🤖 AI Summary
Amid the rise of vision-language models (VLMs/LVLMs), out-of-distribution (OOD) detection and related tasks—such as anomaly detection, novelty detection, open-set recognition, and outlier detection—suffer from conceptual ambiguity and paradigmatic fragmentation. This paper proposes “Generalized OOD Detection v2”, a unified framework that systematically clarifies semantic boundaries and evolutionary relationships among these tasks, identifies OOD detection and anomaly detection as the central challenges, and formalizes novel evaluation paradigms and problem settings introduced by LVLMs (e.g., GPT-4V). Leveraging CLIP-based semantic alignment analysis, task taxonomy modeling, benchmark evolution comparison, and cross-task method review, the work synthesizes over 100 studies.

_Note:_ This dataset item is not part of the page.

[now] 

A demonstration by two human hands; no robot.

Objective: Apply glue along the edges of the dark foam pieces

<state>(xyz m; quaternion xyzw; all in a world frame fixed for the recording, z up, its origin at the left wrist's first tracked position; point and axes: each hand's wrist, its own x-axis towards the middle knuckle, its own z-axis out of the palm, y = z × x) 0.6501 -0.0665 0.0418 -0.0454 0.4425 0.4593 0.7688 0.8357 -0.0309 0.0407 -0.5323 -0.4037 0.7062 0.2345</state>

The resulting VLM-driven conceptual framework redefines foundational assumptions, pinpoints critical technical challenges—including semantic misalignment, evaluation inconsistency, and LVLM-specific failure modes—and charts concrete directions for future research, establishing itself as the definitive survey in this rapidly evolving domain.
📝 Abstract
Detecting out-of-distribution (OOD) samples is crucial for ensuring the safety of machine learning systems and has shaped the field of OOD detection. Meanwhile, several other problems are closely related to OOD detection, including anomaly detection (AD), novelty detection (ND), open set recognition (OSR), and outlier detection (OD). To unify these problems, a generalized OOD detection framework was proposed, taxonomically categorizing these five problems. However, Vision Language Models (VLMs) such as CLIP have significantly changed the paradigm and blurred the boundaries between these fields, again confusing researchers. In this survey, we first present a generalized OOD detection v2, encapsulating the evolution of AD, ND, OSR, OOD detection, and OD in the VLM era. Our framework reveals that, with some field inactivity and integration, the demanding challenges have become OOD detection and AD. In addition, we also highlight the significant shift in the definition, problem settings, and benchmarks; we thus feature a comprehensive review of the methodology for OOD detection, including the discussion over other related tasks to clarify their relationship to OOD detection. Finally, we explore the advancements in the emerging Large Vision Language Model (LVLM) era, such as GPT-4V. We conclude this survey with open challenges and future directions.